→ Work required: Nothing but the lines from the start of the records below through the line that has "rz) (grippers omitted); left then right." should appear, each exactly as given.

Records excerpted from a collection

----------------------------------------

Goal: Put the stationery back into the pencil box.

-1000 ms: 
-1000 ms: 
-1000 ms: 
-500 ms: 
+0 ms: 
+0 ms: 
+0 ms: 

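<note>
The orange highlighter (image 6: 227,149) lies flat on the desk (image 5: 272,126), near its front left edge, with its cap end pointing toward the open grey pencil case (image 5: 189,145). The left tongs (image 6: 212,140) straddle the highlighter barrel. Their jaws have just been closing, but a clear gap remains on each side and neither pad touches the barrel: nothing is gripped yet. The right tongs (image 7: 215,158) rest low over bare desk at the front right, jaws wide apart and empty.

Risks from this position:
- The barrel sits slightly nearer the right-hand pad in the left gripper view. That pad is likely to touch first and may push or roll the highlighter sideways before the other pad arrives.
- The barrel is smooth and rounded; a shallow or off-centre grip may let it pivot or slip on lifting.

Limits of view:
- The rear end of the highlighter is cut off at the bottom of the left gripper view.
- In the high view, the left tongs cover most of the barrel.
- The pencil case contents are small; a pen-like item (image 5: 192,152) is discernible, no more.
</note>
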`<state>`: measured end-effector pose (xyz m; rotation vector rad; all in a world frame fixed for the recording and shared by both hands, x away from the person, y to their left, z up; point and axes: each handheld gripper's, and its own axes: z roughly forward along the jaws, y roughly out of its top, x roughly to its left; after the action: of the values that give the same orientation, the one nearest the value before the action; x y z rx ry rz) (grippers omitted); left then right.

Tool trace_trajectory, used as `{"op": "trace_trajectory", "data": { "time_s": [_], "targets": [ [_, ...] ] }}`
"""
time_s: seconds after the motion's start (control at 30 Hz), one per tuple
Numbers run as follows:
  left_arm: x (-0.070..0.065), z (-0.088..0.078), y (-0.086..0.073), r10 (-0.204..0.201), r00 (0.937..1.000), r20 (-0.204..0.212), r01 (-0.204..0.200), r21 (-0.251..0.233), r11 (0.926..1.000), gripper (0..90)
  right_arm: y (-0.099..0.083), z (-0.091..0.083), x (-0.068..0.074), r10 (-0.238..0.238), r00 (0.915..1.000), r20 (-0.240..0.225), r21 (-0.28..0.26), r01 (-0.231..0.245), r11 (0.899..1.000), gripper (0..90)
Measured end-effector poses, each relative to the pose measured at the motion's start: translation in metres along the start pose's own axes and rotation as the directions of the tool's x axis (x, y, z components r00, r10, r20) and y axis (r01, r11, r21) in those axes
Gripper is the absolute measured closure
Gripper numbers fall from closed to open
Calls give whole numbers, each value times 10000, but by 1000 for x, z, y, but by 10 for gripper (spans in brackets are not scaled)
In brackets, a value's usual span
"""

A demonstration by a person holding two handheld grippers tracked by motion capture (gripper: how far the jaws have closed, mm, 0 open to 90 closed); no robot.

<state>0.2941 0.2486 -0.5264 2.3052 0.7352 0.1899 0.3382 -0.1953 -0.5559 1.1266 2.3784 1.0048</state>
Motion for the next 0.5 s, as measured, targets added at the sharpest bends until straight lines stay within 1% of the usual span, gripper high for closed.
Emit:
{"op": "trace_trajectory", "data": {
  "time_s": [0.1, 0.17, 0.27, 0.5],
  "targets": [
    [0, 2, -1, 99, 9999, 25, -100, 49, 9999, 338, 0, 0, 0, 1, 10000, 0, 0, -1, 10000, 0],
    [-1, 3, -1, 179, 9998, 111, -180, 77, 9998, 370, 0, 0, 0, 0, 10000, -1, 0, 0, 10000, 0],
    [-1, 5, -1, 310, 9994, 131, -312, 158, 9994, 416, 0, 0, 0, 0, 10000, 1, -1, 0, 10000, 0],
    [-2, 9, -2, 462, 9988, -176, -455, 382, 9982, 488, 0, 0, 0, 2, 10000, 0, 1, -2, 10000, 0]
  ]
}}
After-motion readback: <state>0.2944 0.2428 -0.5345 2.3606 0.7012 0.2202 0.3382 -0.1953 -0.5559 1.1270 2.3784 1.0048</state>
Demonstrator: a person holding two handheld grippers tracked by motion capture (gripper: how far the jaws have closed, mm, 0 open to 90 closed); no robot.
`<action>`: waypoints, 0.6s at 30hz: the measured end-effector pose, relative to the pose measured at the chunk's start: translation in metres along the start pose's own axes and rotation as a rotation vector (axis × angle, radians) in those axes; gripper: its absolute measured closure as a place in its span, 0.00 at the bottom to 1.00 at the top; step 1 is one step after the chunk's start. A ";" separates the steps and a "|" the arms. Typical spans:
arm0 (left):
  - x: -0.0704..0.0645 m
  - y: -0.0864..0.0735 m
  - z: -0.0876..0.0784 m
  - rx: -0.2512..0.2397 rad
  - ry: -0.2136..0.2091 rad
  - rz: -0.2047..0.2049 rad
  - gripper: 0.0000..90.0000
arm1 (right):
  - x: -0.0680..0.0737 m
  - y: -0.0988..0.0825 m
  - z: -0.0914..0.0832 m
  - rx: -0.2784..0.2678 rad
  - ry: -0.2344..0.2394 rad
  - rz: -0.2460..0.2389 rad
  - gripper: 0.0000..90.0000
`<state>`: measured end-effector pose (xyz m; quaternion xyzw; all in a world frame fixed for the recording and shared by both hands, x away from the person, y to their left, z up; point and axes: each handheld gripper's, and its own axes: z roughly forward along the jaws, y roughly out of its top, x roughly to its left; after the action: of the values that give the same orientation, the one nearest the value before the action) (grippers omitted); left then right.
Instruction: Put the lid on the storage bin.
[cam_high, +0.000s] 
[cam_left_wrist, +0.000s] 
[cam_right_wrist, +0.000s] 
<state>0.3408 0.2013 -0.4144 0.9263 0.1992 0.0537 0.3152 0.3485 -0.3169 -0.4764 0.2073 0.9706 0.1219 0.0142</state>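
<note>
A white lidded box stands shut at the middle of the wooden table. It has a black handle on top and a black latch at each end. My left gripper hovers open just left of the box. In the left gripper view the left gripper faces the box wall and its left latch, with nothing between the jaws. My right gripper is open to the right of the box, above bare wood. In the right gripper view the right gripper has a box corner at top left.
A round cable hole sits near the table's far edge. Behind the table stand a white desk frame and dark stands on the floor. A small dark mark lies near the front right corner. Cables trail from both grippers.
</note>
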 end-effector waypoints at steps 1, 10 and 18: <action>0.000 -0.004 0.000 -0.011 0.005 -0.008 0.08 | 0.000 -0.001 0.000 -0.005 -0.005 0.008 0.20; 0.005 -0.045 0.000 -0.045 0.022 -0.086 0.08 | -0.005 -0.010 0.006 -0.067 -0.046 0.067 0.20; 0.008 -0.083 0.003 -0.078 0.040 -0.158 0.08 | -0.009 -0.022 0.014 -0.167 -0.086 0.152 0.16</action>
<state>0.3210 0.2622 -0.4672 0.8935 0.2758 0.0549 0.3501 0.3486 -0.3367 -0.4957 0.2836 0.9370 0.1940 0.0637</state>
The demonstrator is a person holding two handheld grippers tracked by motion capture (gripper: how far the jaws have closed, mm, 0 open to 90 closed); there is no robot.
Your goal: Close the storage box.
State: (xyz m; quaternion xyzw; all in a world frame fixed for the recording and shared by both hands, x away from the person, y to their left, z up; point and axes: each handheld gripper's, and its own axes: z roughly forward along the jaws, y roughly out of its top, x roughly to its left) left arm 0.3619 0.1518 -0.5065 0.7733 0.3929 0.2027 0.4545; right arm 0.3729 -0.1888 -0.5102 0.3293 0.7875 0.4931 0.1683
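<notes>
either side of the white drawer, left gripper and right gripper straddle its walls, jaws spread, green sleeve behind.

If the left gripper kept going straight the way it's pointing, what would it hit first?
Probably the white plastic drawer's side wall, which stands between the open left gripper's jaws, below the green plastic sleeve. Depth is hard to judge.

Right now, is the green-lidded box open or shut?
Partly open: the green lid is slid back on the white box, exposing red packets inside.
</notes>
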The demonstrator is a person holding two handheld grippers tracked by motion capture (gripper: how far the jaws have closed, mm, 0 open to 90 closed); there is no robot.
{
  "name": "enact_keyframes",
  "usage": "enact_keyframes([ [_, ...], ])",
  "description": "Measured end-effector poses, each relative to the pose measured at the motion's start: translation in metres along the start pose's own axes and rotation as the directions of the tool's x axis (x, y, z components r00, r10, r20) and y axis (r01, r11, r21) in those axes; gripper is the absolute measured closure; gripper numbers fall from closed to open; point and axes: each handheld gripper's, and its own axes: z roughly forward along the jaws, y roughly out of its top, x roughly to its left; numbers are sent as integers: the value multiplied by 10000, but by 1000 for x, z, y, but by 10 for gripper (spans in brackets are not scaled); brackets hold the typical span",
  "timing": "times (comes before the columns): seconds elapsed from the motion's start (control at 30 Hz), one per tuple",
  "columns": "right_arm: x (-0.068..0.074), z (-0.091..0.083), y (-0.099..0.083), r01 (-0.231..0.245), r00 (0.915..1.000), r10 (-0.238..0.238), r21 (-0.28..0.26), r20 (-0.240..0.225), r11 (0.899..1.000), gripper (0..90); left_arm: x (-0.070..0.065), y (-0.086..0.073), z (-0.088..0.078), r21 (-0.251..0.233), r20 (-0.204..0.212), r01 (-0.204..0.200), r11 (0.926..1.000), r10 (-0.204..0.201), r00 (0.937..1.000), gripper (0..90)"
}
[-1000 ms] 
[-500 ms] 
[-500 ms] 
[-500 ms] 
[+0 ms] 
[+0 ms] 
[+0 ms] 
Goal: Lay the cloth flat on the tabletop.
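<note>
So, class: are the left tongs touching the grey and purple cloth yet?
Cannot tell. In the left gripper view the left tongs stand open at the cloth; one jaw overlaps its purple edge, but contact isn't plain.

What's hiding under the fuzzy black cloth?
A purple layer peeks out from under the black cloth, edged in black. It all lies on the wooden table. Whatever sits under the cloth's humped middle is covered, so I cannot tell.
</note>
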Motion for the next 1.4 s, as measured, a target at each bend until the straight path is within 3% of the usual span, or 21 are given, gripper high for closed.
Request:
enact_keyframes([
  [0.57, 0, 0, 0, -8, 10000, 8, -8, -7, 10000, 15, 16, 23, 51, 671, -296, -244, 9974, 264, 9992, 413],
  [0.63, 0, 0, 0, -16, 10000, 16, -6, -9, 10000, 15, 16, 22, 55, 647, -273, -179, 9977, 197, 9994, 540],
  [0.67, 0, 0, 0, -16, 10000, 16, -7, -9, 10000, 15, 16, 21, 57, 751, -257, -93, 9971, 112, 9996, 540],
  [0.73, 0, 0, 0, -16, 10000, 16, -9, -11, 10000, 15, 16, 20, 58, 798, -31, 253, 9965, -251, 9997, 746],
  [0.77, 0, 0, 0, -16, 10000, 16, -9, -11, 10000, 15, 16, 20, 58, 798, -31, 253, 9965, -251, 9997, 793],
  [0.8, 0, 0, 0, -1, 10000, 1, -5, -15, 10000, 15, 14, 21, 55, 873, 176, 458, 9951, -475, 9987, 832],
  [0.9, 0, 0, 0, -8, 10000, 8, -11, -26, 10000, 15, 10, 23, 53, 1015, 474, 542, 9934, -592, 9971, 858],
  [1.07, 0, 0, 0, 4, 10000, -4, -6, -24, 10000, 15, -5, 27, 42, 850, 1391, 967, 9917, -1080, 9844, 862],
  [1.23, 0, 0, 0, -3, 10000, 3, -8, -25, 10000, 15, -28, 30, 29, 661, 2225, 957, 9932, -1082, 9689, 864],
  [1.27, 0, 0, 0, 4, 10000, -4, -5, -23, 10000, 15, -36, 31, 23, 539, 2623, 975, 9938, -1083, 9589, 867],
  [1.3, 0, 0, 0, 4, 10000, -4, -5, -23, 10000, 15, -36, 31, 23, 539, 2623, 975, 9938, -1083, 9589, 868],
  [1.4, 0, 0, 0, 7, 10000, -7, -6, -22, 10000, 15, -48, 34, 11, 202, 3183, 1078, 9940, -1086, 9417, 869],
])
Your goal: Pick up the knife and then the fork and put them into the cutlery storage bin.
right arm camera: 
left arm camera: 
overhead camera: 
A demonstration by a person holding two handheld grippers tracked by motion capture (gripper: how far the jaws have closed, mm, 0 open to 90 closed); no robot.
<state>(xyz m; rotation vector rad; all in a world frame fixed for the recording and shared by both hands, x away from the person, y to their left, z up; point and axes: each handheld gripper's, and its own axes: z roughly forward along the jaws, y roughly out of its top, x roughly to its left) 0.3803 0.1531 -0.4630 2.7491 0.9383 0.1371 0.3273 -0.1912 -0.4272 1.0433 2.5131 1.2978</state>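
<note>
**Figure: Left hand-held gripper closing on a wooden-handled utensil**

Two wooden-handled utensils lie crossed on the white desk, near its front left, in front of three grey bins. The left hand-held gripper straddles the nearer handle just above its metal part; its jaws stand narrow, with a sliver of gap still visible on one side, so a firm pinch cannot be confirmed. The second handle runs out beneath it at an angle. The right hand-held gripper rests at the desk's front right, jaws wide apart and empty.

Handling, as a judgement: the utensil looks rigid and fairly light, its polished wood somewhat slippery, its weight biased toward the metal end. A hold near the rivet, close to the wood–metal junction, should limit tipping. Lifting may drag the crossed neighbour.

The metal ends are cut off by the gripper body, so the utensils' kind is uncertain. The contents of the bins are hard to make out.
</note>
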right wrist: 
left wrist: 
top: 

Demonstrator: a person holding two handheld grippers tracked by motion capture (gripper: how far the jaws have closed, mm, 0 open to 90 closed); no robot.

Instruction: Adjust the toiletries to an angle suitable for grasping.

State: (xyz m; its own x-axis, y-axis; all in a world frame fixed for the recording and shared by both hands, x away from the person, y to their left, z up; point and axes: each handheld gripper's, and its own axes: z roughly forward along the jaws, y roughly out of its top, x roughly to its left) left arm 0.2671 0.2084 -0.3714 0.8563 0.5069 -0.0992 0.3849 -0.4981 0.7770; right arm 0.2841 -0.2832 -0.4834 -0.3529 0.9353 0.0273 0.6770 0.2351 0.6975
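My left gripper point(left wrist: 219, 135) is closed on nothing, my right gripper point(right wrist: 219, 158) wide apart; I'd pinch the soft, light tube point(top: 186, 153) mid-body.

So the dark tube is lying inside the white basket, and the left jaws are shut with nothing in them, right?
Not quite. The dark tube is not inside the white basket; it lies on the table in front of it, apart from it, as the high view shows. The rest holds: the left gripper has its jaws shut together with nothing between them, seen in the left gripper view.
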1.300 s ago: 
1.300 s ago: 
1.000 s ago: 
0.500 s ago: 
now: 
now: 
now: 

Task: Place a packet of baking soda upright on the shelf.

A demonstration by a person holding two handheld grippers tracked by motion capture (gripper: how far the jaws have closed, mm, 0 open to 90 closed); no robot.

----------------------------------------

→ Exercise answer:
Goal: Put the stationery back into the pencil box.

-1000 ms: 
-1000 ms: 
-1000 ms: 
-500 ms: 
+0 ms: 
+0 ms: 
+0 ms: 

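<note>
The orange highlighter (image 6: 227,149) lies flat on the desk (image 5: 272,126), near its front left edge, with its cap end pointing toward the open grey pencil case (image 5: 189,145). The left tongs (image 6: 212,140) straddle the highlighter barrel. Their jaws have just been closing, but a clear gap remains on each side and neither pad touches the barrel: nothing is gripped yet. The right tongs (image 7: 215,158) rest low over bare desk at the front right, jaws wide apart and empty.

Risks from this position:
- The barrel sits slightly nearer the right-hand pad in the left gripper view. That pad is likely to touch first and may push or roll the highlighter sideways before the other pad arrives.
- The barrel is smooth and rounded; a shallow or off-centre grip may let it pivot or slip on lifting.

Limits of view:
- The rear end of the highlighter is cut off at the bottom of the left gripper view.
- In the high view, the left tongs cover most of the barrel.
- The pencil case contents are small; a pen-like item (image 5: 192,152) is discernible, no more.
</note>
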`<state>`: measured end-effector pose (xyz m; rotation vector rad; all in a world frame fixed for the recording and shared by both hands, x away from the person, y to their left, z up; point and axes: each handheld gripper's, and its own axes: z roughly forward along the jaws, y roughly out of its top, x roughly to its left; after the action: of the values that give the same orientation, the one nearest the value before the action; x y z rx ry rz) (grippers omitted); left then right.

The answer was given in full.